Les auteurs ou complices d’infraction commises en haute mer peuvent être poursuivis par les juridictions françaises quand il existe des accords bilatéraux ou multilatéraux OU avec l’assentiment de l’état du pavillon OU si le navire n’arbore aucun pavillon.

• Pouvoir de saisie et de déroutement :

Le commandant peut saisir les objets liés à l’infraction. Il peut ordonner le déroutement du navire vers un port OU dans les eaux internationales lorsqu’il veut prendre en charge le navire.
Le Procureur de la République est informé préalablement de toutes les opérations envisagées.

Pour conclure, en se dotant d’une nouvelle législation, en participant au réseau de surveillance des côtes avec ses voisins européens et en collaborant avec les Etats de la méditerranée orientale aux patrouilles de « dissuasion », la France affiche clairement sa volonté d’empêcher une éventuelle arrivée de migrants sur ses côtes en augmentant à outrance les pouvoirs de la marine et de la police de l’immigration.

Le cas de l’Espagne [Rafael Lara, APDHA, Espagne]

La première tragédie dans le détroit de Gibraltar date du novembre 1989, quand 13 personnes sont mortes en essayant de rejoindre les côtes espagnoles.

Avec le temps, le système de contrôle des frontières maritimes espagnoles est devenu de plus en plus complexe, jusqu’à être considéré, avec la mise au point du SIVE, comme un exemple de parfaite répression par tous les autres pays européens.

Une des caractéristiques du système SIVE est l’utilisation des radars qui permettent de détecter les « pateras » bien avant leur arrivée dans les eaux territoriales espagnoles. Sont prévues aussi des opérations conjointes d’hélicoptères, de bateaux de la Guardia Civil ou de la sécurité maritime qui permettent de renvoyer les personnes au port de départ avant qu’elles ne touchent les côtes espagnoles.

Ce système de contrôle est complété par des accords bilatéraux que l’Espagne a signé avec le Maroc depuis 1992 et qui prévoient une collaboration : de la part du Maroc à accepter ses ressortissants expulsés et de la part de l’Espagne à s’engager dans le contrôle des migrants subsahariens en transit au Maroc.

La traversée du détroit de Gibraltar devient de plus en plus dangereuse : en 2004 289 personnes ont perdu leur vie en essayant de rejoindre les côtes espagnoles.
La mise en place d’un système aussi sophistiqué (et cher) comme SIVE a fait diminuer le nombre des personnes arrêtées dans la traversée mais, au même temps, a fait augmenter le nombre des morts parmi ceux quiessaient de franchir les barrières maritimes espagnoles.

Le cas de la Grèce [Andreas Karadakis, Antiracist Initiative of Thessaloniki, Grèce]

Les migrants qui arrivent sur les côtes grecques viennent principalement de Turquie.
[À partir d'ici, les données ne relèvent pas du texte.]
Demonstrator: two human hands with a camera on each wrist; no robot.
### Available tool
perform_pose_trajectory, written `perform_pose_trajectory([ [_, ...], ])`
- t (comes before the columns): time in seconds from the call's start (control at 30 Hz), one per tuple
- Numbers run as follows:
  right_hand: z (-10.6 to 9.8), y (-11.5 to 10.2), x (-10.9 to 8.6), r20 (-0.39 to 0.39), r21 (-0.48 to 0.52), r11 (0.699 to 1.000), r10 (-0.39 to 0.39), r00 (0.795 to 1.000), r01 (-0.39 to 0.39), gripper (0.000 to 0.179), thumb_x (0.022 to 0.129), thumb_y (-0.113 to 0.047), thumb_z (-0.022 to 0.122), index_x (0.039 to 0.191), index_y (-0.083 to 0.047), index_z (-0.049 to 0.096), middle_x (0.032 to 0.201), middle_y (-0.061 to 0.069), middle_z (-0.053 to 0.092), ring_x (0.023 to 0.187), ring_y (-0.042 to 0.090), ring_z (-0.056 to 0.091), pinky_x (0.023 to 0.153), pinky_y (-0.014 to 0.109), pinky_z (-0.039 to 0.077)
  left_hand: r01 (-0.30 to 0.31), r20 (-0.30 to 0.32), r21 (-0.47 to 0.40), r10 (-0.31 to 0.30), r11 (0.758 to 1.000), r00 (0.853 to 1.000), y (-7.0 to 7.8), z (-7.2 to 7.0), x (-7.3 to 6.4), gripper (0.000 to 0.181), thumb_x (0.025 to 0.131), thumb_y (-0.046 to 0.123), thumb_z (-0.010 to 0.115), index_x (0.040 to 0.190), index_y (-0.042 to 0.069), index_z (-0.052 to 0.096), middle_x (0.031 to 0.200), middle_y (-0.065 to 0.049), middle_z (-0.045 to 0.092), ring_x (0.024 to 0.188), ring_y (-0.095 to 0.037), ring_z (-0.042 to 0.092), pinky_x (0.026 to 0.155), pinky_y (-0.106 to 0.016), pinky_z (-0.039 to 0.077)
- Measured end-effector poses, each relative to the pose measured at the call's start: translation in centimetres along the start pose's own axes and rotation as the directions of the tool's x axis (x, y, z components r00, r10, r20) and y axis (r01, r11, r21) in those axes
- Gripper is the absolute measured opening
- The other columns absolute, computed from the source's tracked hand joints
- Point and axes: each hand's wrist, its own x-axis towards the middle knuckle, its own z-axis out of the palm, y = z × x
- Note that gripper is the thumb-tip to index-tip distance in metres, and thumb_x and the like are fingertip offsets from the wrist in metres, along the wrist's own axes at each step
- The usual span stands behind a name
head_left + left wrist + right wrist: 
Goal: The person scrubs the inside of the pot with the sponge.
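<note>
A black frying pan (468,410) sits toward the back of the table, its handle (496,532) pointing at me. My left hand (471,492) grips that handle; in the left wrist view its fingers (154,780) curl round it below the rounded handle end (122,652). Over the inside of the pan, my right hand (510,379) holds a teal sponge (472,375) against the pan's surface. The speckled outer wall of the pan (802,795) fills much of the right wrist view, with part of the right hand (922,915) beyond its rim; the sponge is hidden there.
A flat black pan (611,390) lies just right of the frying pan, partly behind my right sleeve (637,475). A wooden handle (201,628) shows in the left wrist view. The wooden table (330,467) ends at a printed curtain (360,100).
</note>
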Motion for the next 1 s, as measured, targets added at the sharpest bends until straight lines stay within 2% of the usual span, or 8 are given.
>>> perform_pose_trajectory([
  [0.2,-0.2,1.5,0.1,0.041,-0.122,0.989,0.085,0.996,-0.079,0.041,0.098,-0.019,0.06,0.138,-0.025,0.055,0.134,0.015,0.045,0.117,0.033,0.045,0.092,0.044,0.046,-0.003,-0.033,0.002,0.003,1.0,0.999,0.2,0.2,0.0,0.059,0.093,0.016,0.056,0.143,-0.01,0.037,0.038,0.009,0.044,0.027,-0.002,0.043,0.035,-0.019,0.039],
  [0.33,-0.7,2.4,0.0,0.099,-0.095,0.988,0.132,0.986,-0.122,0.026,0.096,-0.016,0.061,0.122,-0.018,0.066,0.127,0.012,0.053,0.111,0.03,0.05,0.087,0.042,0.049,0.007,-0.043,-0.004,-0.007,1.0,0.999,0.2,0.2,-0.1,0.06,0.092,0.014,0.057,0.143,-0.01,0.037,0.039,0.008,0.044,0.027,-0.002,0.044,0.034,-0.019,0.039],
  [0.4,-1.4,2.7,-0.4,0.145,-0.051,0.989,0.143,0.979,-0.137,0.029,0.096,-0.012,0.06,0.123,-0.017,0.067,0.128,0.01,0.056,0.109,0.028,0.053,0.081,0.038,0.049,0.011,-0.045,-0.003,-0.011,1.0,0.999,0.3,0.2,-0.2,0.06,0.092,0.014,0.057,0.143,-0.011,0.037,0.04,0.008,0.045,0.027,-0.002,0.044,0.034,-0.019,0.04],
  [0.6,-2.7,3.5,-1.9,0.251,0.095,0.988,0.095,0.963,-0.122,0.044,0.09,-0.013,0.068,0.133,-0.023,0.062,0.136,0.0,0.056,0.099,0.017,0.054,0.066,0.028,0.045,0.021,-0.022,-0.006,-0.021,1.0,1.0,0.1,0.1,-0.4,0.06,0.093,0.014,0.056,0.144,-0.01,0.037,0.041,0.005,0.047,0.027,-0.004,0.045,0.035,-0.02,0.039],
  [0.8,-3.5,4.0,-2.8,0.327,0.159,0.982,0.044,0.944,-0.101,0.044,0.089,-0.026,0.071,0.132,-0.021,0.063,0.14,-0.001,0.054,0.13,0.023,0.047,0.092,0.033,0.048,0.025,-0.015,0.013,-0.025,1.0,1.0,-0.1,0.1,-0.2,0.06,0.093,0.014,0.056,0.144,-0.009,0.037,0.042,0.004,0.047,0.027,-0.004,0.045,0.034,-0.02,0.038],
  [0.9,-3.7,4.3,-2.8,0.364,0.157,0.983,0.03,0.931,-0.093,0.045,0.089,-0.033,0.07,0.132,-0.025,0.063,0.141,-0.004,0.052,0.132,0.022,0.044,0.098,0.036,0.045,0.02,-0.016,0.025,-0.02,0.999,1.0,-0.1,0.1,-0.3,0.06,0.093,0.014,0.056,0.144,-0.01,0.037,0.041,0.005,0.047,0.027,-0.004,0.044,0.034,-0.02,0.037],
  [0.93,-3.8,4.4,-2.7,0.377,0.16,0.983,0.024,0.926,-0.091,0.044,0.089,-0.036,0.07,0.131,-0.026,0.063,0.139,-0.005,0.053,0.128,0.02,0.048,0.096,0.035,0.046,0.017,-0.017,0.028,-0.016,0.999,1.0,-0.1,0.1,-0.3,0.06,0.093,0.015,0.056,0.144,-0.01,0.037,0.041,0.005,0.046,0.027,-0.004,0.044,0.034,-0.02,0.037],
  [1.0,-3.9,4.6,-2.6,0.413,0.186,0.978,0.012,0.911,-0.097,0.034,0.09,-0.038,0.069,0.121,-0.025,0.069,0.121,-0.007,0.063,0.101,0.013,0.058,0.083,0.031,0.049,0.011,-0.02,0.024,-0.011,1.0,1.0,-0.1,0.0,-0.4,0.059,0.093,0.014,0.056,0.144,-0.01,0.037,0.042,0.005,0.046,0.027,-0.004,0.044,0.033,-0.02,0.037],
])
La tendance des autorités grecques vis à vis de l’immigration maritime est la militarisation soit dans le contrôle soit dans la gestion des demandes d’asile (pour lesquelles le seul responsable est le ministère de l’ordre public).
Dans le cadre des tendances européennes la Grèce a signé un accord bilatéral avec la Turquie. Accord négocié au nom de la lutte contre le terrorisme, et qui permet à la Grèce de renvoyer arbitrairement les personnes à leur port de départ avant même qu’elles aient déposé leur demande d’asile. Un exemple parmi d’a^tres qui démontre à quel point la Grèce bafoue la convention de Genève : moins de 1% des demandeurs d’asile obtiennent d’ailleurs le statut de réfugié.